The Federal Aviation Administration (FAA) granted Skyward, A Verizon company, a temporary waiver that allows company pilots to fly the Percepto Sparrow drone from their homes to inspect critical communications infrastructure near the Big Hollow wildfire in Washington. The waiver permits operations 24 hours a day, with less than 3 miles of visibility, and no pilot or observer on site.
Verizon deploys remote network-connected drone during Big Hollow Wildfire
With multiple natural disasters occurring throughout the United States, the ability to safely inspect sites that support critical communications for first responders has never been more important or necessary.
“At a moment when we are facing dangerous consequences of climate change and coping with a global pandemic, maintaining the Verizon Network has never been more important,” said Rima Qureshi, Chief Strategy Officer, Verizon. “Innovations in airborne technology have enhanced our ability to inspect our sites without putting engineers in harm’s way, and provide our first responders with reliable communications. We appreciate the FAA’s swift action in granting the waiver, which allows us to deploy a network-connected drone and provide critical services, safely and effectively.”
Although the FAA can grant “beyond visual line of sight,” or BVLOS, waivers to businesses that prove they can fly safely, an onsite pilot or visual observer has still been generally required. In preparation for crises such as this, Skyward spent nearly a year testing and proving it could safely fly without onsite personnel. In addition to the groundbreaking nature of the flight, the waiver itself is a milestone for remote deployment of drones in the U.S.
“We’ve built a BVLOS capability consisting of a remotely deployable drone system, weather monitoring systems like those used at airports, Skyward’s Aviation Management Platform, and state-of-the-art airborne safety systems that allow us to check the surrounding airspace for other aircraft,” said Skyward’s Director of Aviation Development Centers whose name is X. “Verizon’s 4G LTE network connected these systems, giving the team’s operations lead in Alaska a near real-time picture of the operation from 1,600 miles away.”
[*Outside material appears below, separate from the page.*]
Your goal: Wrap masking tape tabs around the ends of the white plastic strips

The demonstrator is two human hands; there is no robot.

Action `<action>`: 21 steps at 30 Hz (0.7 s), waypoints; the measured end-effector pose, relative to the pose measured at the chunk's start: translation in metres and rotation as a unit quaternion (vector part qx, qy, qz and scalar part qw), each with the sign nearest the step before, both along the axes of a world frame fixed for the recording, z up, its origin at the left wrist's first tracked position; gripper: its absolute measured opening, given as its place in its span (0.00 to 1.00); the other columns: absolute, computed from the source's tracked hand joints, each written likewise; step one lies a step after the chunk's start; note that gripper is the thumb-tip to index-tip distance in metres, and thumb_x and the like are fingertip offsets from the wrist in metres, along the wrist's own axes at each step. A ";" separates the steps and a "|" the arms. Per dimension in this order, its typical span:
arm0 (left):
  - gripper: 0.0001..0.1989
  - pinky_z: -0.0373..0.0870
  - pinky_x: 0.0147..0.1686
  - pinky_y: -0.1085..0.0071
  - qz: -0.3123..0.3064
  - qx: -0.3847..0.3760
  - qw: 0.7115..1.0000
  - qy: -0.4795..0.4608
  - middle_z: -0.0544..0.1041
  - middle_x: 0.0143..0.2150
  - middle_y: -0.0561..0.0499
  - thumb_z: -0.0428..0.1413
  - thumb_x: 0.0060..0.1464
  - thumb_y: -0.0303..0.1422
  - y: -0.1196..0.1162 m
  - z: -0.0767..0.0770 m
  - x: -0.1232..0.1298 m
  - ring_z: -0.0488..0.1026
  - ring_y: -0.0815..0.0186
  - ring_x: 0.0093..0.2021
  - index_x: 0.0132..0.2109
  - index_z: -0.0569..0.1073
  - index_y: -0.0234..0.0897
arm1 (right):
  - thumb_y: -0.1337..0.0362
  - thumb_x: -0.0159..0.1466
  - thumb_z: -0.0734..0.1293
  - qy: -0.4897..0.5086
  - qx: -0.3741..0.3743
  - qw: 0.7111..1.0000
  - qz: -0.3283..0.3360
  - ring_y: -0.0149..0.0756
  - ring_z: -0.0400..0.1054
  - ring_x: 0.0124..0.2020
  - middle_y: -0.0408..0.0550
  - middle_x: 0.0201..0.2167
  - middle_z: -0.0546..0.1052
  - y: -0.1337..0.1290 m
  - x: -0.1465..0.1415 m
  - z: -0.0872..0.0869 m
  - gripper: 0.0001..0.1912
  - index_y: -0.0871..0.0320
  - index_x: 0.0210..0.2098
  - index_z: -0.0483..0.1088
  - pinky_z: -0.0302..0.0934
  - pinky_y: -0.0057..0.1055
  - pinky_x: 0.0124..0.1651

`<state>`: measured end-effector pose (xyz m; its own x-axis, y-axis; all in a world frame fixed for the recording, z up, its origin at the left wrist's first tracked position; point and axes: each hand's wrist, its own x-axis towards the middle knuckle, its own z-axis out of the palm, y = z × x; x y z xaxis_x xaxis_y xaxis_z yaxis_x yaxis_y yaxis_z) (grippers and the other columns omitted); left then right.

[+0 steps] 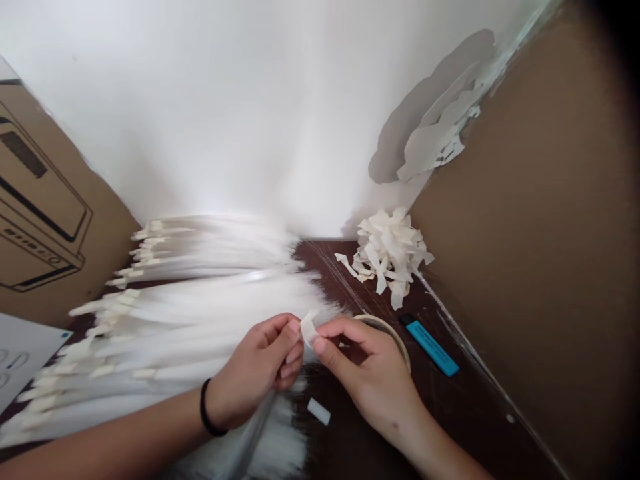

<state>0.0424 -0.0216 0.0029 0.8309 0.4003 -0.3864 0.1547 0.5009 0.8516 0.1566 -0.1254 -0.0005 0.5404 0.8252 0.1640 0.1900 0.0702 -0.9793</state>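
Note:
My left hand [273,357], with a black band on the wrist, is closed around the end of a bundle of thin translucent strands [253,433], which hangs down toward me. Between the two hands is a short curled piece of off-white masking tape [309,328]. The thumb and forefinger of my right hand [370,363] pinch its right side, and its left side touches my left fingertips. Partly behind my right hand lies a roll of tape [404,347]. Many similar white bundles [215,300], their left ends wrapped in tape, lie in rows to the left.
A heap of torn tape strips [393,250] sits at the back right. Nearer lie a blue cutter [433,345] and a small white piece [319,411]. Cardboard walls [540,220] flank the dark table [345,453], and a printed sheet [25,357] is at left.

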 end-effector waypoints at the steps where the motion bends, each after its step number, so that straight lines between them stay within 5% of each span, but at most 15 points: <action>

Fully remote operations over video conference. Percepto drone system screen (left), camera from Fortem SkyDome showing drone taking off (top middle), and Skyward aviation management platform (bottom middle). Skyward flight operations team (right) from top to bottom: Dave Newell, Operations Manager (observing from Alaska, 1600 miles from site); X, Director of Aviation Development Centers (25 miles from site), Jake Weber, Remote Pilot in Command and Skyward Co-Founder (23 miles from site); and, Dustin Schocken, Remote Navigator (18 miles from site).
The waiver was granted through the FAA’s expedited Special Governmental Interest process. The waiver applies to drone support operations for critical infrastructure that maintain communications for emergency responders and extends until Friday, Sept. 25.
Since September 9, the Big Hollow Fire has burned more than 24,000 acres and caused mandatory evacuation orders in the area. The location of the critical communications infrastructure itself is within blocks of a Level 1 evacuation order and the air quality was unsafe for humans. This operation not only allowed Verizon engineers to confirm the integrity and operability of its infrastructure was not impacted, it also allowed them to do so without putting people in harm’s way.
Verizon continues to closely monitor dozens of wildfires burning in the western US and our network is currently performing well with no significant impacts to date.
Our Verizon Response Team (VRT) is available 24/7 to provide on-demand, emergency assistance to first responders. We are mobilizing charging stations, WiFi hotspots, devices, special equipment, emergency vehicles and more to support local, state and federal agencies in Arizona, California, Colorado, Idaho, New Mexico, Nevada, Oregon, Utah, Washington and Wyoming.